Donc, ces questions nous devrons les poser. Nous devrons les poser parce qu'il est vrai qu'à l'avenir les enfants risquent de ne pas être très nombreux dans notre ville. Je vous rappelle également qu'aujourd'hui le marché du travail n'est plus, pour l'essentiel, «garni» - si je puis m'exprimer ainsi - par des migrants et des jeunes migrants qui, à terme, font des enfants. Le marché du travail est plutôt alimenté par des gens qui habitent hors de notre territoire, de sorte que le nombre de naissances a bel et bien tendance à diminuer depuis quelques années. La question est extrêmement sérieuse. Vous n'avez pas l'ambition de la résoudre, mais c'est un pas en avant, comme il y a déjà eu d'autres pas en avant. C'est pour cette raison que nous essaierons de convaincre les motionnaires que le Conseil d'Etat pourrait leur emboîter le pas sur ces questions de congés, vraisemblablement dans le cadre d'une révision d'ensemble de la politique des ressources humaines.

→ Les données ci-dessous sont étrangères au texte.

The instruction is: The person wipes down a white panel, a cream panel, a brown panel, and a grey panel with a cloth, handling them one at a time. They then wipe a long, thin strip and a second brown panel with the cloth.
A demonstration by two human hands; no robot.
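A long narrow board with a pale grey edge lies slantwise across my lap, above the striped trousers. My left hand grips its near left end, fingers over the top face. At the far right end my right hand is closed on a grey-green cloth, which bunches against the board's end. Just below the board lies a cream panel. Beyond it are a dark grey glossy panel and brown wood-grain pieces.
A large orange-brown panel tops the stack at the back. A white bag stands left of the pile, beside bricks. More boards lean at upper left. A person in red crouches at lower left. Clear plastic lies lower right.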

Toutefois, en ce qui concerne les allègements fiscaux, il faudrait que l'Etat renonce à tant de ressources pour obtenir un effet de levier dont on peut raisonnablement se demander s'il n'aurait pas des répercussions négatives dans d'autres secteurs tels que l'éducation qui, ma foi, doit aussi être financée. De ceci nous discuterons en commission et le Conseil d'Etat est heureux qu'un débat puisse continuer à s'engager sur ces intéressantes questions de société par le biais de ces projets, qu'ils soient fiscaux, du domaine des ressources humaines ou plus globaux, comme c'est le cas du congé parental.
Mis aux voix, le renvoi de la proposition de motion 1739 à la commission des finances est adopté par 42 oui contre 32 non et 1 abstention. (Applaudissements.)